Recognizing the humanity in our icons

Nina+Simone%2C+born+in+1933%2C+was+a+civil+rights+activist+and+jazz+player.%0A%0ACourtesy+of+Creative+Commons

Nina Simone, born in 1933, was a civil rights activist and jazz player. Courtesy of Creative Commons

 

A girl never forgets artists that reveal truths about the world to her.

For me, one of these artists is Nina Simone. She was born Eunice Kathleen Waymon on Feb. 21, 1933 in Tryon, North Carolina.

Nina Simone is arguably one of the most iconic singers in the music history.

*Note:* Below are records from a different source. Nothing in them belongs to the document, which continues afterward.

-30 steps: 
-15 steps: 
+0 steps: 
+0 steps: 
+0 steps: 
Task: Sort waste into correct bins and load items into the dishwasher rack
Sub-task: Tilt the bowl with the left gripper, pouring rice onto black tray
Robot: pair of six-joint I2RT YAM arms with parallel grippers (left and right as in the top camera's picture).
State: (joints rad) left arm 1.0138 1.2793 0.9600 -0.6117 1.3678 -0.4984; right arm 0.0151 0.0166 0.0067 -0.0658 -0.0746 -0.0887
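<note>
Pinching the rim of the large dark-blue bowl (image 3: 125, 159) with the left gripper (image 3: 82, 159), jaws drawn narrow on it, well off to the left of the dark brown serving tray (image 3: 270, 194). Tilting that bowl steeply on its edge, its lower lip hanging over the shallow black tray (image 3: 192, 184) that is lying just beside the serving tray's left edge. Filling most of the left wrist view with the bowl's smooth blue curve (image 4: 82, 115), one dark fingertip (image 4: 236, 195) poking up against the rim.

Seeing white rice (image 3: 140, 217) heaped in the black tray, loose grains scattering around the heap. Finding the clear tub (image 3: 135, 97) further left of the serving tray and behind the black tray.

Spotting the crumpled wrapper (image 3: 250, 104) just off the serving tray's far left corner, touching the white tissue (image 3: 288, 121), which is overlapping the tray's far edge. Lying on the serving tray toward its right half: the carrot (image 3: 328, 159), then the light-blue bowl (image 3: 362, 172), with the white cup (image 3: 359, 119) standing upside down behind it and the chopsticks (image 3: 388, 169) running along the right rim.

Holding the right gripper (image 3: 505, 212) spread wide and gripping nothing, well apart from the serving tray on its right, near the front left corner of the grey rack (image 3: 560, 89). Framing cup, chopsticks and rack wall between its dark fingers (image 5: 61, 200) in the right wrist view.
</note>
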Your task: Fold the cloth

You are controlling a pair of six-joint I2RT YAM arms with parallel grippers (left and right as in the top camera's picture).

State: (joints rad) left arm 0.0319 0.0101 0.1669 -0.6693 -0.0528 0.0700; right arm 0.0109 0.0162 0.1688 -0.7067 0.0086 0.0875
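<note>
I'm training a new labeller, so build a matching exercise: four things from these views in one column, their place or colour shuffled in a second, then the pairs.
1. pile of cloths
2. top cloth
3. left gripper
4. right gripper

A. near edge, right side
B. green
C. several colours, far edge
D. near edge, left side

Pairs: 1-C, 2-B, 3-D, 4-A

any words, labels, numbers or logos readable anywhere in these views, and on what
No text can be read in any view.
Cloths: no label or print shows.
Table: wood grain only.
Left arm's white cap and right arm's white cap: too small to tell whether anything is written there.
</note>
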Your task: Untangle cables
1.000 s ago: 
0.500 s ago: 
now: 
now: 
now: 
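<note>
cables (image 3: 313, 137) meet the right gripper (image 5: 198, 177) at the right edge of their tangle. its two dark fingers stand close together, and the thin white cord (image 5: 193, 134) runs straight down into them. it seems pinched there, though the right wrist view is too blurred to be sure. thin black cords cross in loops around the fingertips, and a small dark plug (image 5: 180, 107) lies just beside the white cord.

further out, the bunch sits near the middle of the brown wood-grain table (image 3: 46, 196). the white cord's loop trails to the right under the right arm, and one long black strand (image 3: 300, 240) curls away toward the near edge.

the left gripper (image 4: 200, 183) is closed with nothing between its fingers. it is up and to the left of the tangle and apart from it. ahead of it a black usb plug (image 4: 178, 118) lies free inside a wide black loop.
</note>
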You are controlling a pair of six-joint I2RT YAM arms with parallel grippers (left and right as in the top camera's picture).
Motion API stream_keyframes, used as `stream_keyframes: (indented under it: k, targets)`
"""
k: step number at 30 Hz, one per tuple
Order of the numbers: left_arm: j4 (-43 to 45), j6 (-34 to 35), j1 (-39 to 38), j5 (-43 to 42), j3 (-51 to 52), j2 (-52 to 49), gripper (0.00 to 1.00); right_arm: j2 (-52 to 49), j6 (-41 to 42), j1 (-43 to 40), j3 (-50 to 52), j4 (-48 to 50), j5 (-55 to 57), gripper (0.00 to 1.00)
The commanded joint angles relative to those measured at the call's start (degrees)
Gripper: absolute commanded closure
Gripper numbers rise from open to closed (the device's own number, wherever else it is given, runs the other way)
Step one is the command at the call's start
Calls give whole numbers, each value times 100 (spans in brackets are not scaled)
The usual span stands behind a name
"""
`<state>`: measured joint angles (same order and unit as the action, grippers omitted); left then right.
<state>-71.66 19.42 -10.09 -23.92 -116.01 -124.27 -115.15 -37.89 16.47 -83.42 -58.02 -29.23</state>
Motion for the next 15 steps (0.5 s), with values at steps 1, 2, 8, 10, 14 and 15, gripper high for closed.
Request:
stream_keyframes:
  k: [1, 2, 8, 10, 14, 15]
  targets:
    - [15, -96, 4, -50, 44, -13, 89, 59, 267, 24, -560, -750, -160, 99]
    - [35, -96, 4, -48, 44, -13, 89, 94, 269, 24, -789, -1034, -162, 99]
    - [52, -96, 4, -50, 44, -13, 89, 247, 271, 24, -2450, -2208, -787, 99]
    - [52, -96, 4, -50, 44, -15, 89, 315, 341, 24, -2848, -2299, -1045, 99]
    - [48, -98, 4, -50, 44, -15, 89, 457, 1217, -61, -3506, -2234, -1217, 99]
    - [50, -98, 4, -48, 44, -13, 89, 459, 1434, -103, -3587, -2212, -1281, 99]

I remember listening to “Four Women,” a song that describes aspects of the lives of four different Black women, each woman representing a stereotype of how Black women are seen in America. This song grew my empathy for the struggles that other Black women face.

Today, I hear and see Simone in many different artists’ creations. Kanye West uses clips of her cover of “Strange Fruit” throughout his song “Blood On The Leaves” in which the song title is named after a lyric in the song. Beyonce features Nina Simone’s album cover of “Silk & Soul” in her album video “Lemonade.” Jay-Z uses Nina Simone sound bites in multiple songs such as “4:44,” “The Story of O.J,” and “New Day,” which features Kanye West.

Hozier named his EP “Nina Cried Power” after Simone, referencing her song “Sinnerman” in which she screams “power” for a good portion of the song.

Simone is known as the “High Priestess of Soul,” and is an important figure for the civil rights movement.

In the mid-1960s, Simone became a voice for the civil rights movement. Her songs like “Mississippi Goddam,” “Four Women” and “Young, Gifted and Black” spread music around the nation that educated people about the injustices and social issues happening in the nation.

Simone’s work changed the industry for the better, and continues to influence artists in new generations. Her music still impacts the way artist make hip hop, jazz, and blues. She is an inspiration to many young musicians, especially to young Black artists who are trying to make it in America.

However, while I love her music and appreciate what she did for Black people in America and the civil rights movement, I still have to recognize all the aspects of her life–even the negative, unfortunate aspects.

Lisa Simone Waymon, Simone’s daughter, said  “My mother was one of the greatest entertainers of all time hands down, but she paid a huge price.”

Simone battled with mental health for a good portion of her life, a struggle that significantly impacted her career and her relationship with her daughter.

Simone said she loved being a mother; three hours after Lisa was born she said she was in love with the world. However, her husband, Andy Stroud, abused Simone and the cycle of abuse continued to her daughter.

Her daughter suffered by the hands of her mother.

In the 2015 documentary about Nina Simone’s life “What Happened, Miss Simone?,” directed by Liz Garbus, Maya Angelou said, “Miss Simone, you are idolized, even loved, by millions now. But what happened, Miss Simone?”

The documentary tells the story of Simone’s life, focusing on both positive and negative aspects.

Lisa Simone talks about how her mother suffered from bipolar disorder and manic depression. She would beat her daughter to release her anger. Lisa Simone stated when talking about her mother that “she went from being the comfort to the monster in my life.”

As much as I love and admire Nina Simone, I have to look at this side of her story and consider all the things she did in her life that shaped her whole persona and legacy.

The reality of her story forces me to recognize her as a human being, rather than the revolutionary icon I imagine in my head. Though part of her character was that icon, she was also a person who struggled, suffered and hurt others in the process.

It saddens me when someone who I have seen as such an incredible human being all my life turns out to be not as incredible as I thought, and has a much darker past.

Simone’s complicated legacy makes me question what is important when it comes to the artists we listen to. When considering the musicians we love, it is okay to hold them to high standards. But we also cannot forget the good parts of their legacy while we recognize the negative.

It is essential that we look at everything about them instead of just their music.

Even though it is easier to ignore the story that comes with a person whose art we adore, we cannot afford to ignore the whole person behind the image or sound. Otherwise, we will erode the sense of truth and honesty that is essential to authenticity in art.